1 (reliable without restriction)

Rationale for reliability incl. deficiencies:

guideline study

Qualifier:

according to guideline

Guideline:

OECD Guideline 404 (Acute Dermal Irritation / Corrosion)

Deviations:

no

Qualifier:

according to guideline

Guideline:

EU Method B.4 (Acute Toxicity: Dermal Irritation / Corrosion)

Deviations:

no

GLP compliance:

yes (incl. QA statement)

Remarks:

Date of inspection: 30/08/05; Date of signature: 19/01/07

Species:

rabbit

Strain:

New Zealand White

Details on test animals or test system and environmental conditions:

TEST ANIMALS
- Source: Harlan UK Limited, Bicester, Oxon, UK.
- Age at study initiation: twelve to twenty weeks old.
- Weight at study initiation: 2.0 to 3.5 kg
- Housing: The animals were individually housed in suspended cages.
- Diet: ad libitum
- Water: ad libitum
- Acclimation period: at least five days

ENVIRONMENTAL CONDITIONS
- Temperature (°C): 17 to 23°C
- Humidity (%): 30 to 70%
- Air changes (per hr): at least fifteen changes per hour
- Photoperiod (hrs dark / hrs light): twelve hours continuous light (06:00 to 18:00) and twelve hours darkness.

IN-LIFE DATES: From: Day 1 To: 72 hours after application.

Type of coverage:

semiocclusive

Preparation of test site:

shaved

Vehicle:

water

Controls:

no

Amount / concentration applied:

TEST MATERIAL
- Amount(s) applied (volume or weight with unit): 0.5 g
- Concentration (if solution): not applicable

VEHICLE
- Amount(s) applied (volume or weight with unit): test material moistened
- Concentration (if solution): not applicable
- Lot/batch no. (if required): not applicable
- Purity: not applicable

Duration of treatment / exposure:

4 hours

Observation period:

72 hours

Number of animals:

3

Details on study design:

TEST SITE
- Area of exposure: dorsal/flank area
- % coverage: 10%
- Type of wrap if used: cotton gauze patch secured in position with a strip of surgical adhesive tape.

REMOVAL OF TEST SUBSTANCE
- Washing (if done): any residual test material removed by gentle swabbing with cotton wool soaked in distilled water.
- Time after start of exposure: 4 hours

SCORING SYSTEM: Draize scheme

Irritation parameter:

primary dermal irritation index (PDII)

Basis:

mean

Time point:

24/48/72 h

Score:

0.33

Max. score:

4

Reversibility:

fully reversible within: 24 hours

Irritation parameter:

erythema score

Basis:

animal #1

Time point:

24/48/72 h

Score:

0

Max. score:

4

Irritation parameter:

erythema score

Basis:

animal #2

Time point:

24/48/72 h

Score:

0.3

Max. score:

4

Reversibility:

fully reversible within: 48 hours

Irritation parameter:

erythema score

Basis:

animal #3

Time point:

24/48/72 h

Score:

0.3

Max. score:

4

Reversibility:

fully reversible within: 48 hours

Irritation parameter:

edema score

Basis:

animal #1

Time point:

24/48/72 h

Score:

0

Max. score:

4

Irritation parameter:

edema score

Basis:

animal #2

Time point:

24/48/72 h

Score:

0

Max. score:

4

Irritation parameter:

edema score

Basis:

animal #3

Time point:

24/48/72 h

Score:

0

Max. score:

4

Other effects:

None

The individual scores for erythema/eschar and oedema are given in Table 1.

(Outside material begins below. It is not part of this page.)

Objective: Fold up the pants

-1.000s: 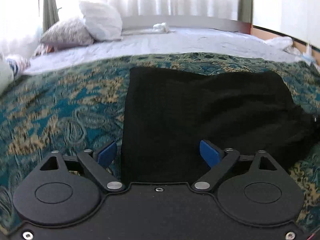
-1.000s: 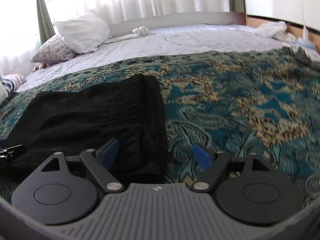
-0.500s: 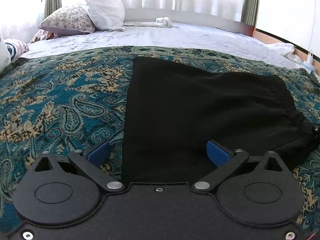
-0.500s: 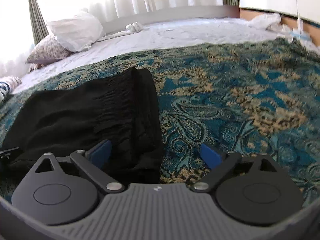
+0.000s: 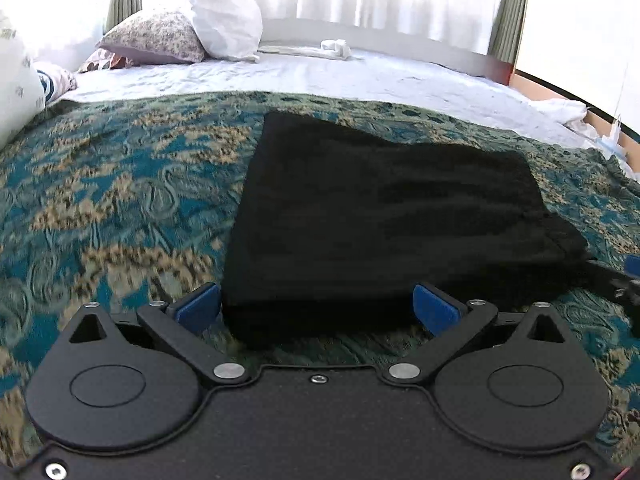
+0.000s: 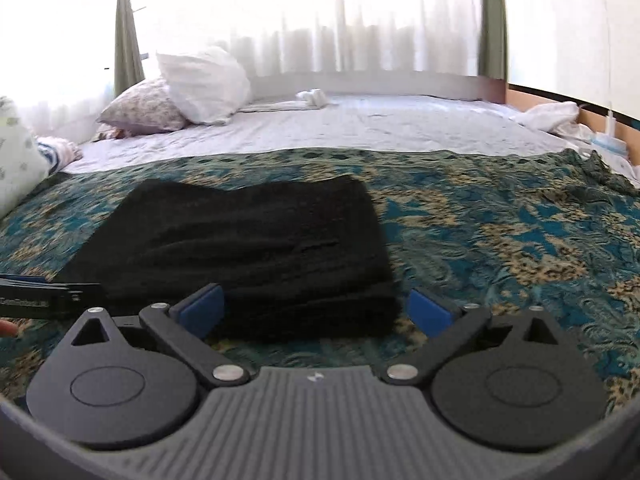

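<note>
Black pants (image 5: pixel 380 216) lie folded into a flat rectangle on a teal paisley bedspread (image 5: pixel 100 208). My left gripper (image 5: pixel 317 307) is open just above the bedspread, and the pants' near left corner sits between its blue pads without touching them. The same pants (image 6: pixel 256 248) fill the middle of the right wrist view. My right gripper (image 6: pixel 316 310) has its jaws opening, with the pants' near right edge between the pads, untouched. One of the left gripper's fingers (image 6: pixel 48 296) pokes in at the left edge.
Beyond the bedspread lies a white sheet (image 5: pixel 360 76) with a white pillow (image 5: pixel 224 20), a floral pillow (image 5: pixel 156 36) and a small rolled white cloth (image 5: pixel 336 48). Crumpled white fabric (image 6: pixel 552 116) sits at the far right by a wooden edge. Curtains hang behind.
Both grippers have drawn back from the pants, so bedspread now shows between the pants' near edge and each gripper body. Both sets of jaws have spread wider. The right view has swung toward the pants.
</note>
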`<state>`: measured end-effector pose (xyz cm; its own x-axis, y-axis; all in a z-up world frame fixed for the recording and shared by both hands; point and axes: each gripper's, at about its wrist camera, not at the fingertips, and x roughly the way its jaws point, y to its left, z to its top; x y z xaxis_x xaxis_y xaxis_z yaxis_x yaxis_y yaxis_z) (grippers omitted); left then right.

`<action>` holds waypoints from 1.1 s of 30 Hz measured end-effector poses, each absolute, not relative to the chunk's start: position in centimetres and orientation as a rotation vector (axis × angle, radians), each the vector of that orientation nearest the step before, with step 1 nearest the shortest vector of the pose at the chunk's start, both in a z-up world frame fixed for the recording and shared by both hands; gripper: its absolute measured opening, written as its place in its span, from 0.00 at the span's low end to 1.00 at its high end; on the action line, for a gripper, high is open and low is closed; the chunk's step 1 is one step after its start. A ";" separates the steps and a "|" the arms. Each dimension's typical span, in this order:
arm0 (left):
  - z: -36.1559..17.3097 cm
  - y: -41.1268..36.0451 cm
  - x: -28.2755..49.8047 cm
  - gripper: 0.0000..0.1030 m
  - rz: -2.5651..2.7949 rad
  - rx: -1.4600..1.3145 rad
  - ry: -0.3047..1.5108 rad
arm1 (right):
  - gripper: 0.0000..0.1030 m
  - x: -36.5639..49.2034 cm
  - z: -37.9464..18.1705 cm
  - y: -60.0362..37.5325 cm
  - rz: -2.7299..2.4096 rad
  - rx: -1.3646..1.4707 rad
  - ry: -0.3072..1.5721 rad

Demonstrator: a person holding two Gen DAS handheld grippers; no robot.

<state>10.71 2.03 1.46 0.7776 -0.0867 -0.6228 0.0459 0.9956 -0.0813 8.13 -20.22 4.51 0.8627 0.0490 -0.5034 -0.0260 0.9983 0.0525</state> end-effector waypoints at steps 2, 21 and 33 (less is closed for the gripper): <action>1.0 1.5 10.1 1.00 -0.060 -0.050 0.680 | 1.00 8.2 4.0 -19.1 0.039 0.024 0.536; -0.7 -0.1 9.6 1.00 -0.033 0.049 0.669 | 1.00 8.0 0.4 -17.0 0.016 -0.051 0.589; -0.7 0.2 9.7 1.00 -0.040 0.033 0.674 | 1.00 8.0 0.3 -17.2 0.016 -0.044 0.582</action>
<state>9.66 0.15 -0.69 0.7806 -0.0260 -0.6244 0.0476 0.9987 0.0180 7.95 -17.16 0.32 0.8353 0.0023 -0.5498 -0.0275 0.9989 -0.0375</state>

Very slight erythema was noted at all treated skin sites one hour after patch removal and at two treated skin sites at the 24-hour observation.

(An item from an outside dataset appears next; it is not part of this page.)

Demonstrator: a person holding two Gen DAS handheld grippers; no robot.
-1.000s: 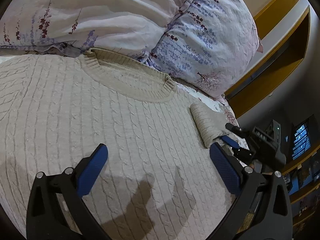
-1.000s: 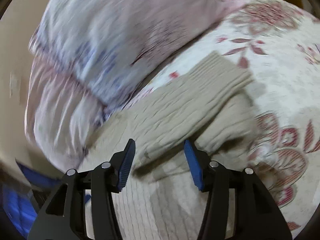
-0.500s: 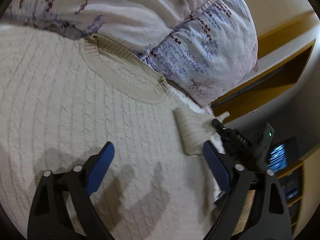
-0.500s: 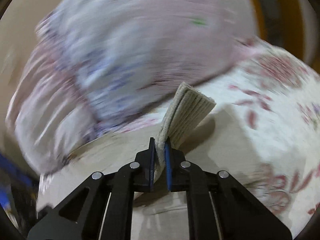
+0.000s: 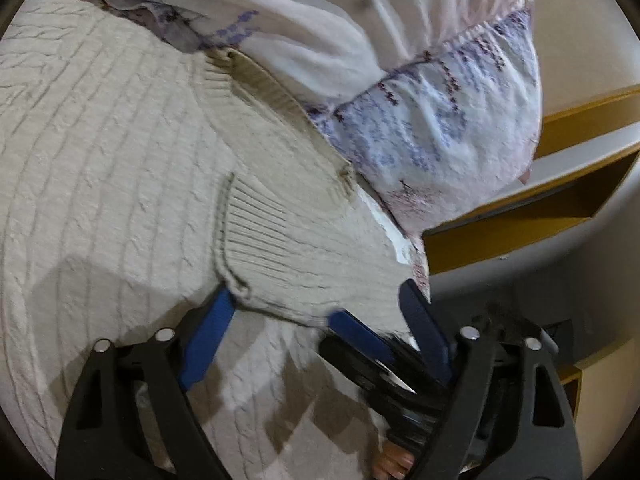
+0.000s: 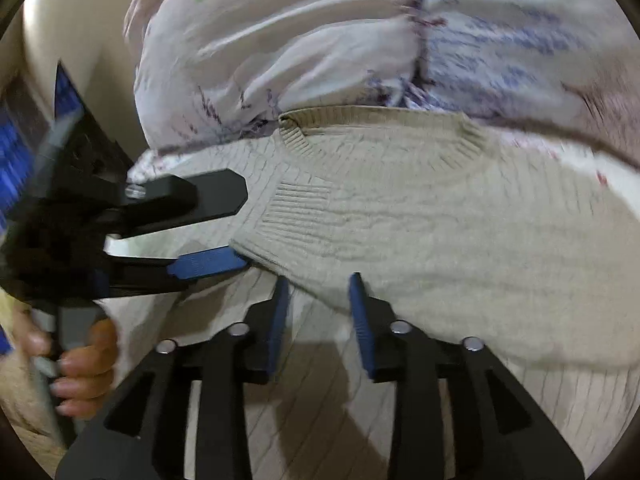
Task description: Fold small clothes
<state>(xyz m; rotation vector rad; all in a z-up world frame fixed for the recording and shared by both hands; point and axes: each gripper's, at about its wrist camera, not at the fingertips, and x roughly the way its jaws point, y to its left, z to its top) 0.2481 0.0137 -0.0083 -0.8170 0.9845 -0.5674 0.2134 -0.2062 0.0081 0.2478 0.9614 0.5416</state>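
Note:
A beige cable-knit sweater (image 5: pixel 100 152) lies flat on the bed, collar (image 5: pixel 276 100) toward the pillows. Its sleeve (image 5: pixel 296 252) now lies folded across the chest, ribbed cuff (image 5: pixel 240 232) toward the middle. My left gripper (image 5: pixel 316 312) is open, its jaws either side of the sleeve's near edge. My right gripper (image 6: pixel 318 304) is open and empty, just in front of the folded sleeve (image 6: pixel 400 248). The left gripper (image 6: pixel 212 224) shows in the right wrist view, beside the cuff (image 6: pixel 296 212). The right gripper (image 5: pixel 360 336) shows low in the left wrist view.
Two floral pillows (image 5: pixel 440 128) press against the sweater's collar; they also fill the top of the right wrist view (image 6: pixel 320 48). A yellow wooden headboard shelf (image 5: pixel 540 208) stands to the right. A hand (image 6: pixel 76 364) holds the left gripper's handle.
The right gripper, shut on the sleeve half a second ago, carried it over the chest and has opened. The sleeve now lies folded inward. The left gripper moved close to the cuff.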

One treated skin site appeared normal at the 24-hour observation and the remaining two treated skin sites appeared normal at the 48-hour observation.

Table1 IndividualSkin Reactions

Skin Reaction	Observation Time	Individual Scores – Rabbit Number and Sex			Total
Skin Reaction	Observation Time	65078 Male	65079 Male	65080 Male	Total
Erythema/Eschar Formation	1 Hour	1	1	1	(3 )
	24 Hours	0	1	1	2
	48 Hours	0	0	0	( 0 )
	72 Hours	0	0	0	0
Oedema Formation	1 Hour	0	0	0	( 0 )
	24 Hours	0	0	0	0
	48 Hours	0	0	0	( 0 )
	72 Hours	0	0	0	0
Sum of 24 and 72-hour Readings (S): 2
Primary Irritation Index (S/6) : 2/6 = 0.3
Classification : MILD IRRITANT

( ) = Total values not used for calculation of primary irritation index

Interpretation of results:

GHS criteria not met

Conclusions:

The test material has a primary irritation index of 0.3. The average score after 24/48/72 hours for erythema was 0/0.33/0.33 for animal 1, 2 and 3. The average score after 24/48/72 hours for edema was 0/0/0 for animal 1, 2 and 3. Therefore the substance is not classified according to the EU CLP regulation (EC No 1272/2008) for skin irritation.

Executive summary:

Introduction.

The study was performed to assess the irritancy potential of the test material to the skin of the New Zealand White rabbit. The method was designed to meet the requirements of the following:

§ OECD Guidelines for the Testing of Chemicals No. 404 “Acute Dermal Irritation/Corrosion” (adopted)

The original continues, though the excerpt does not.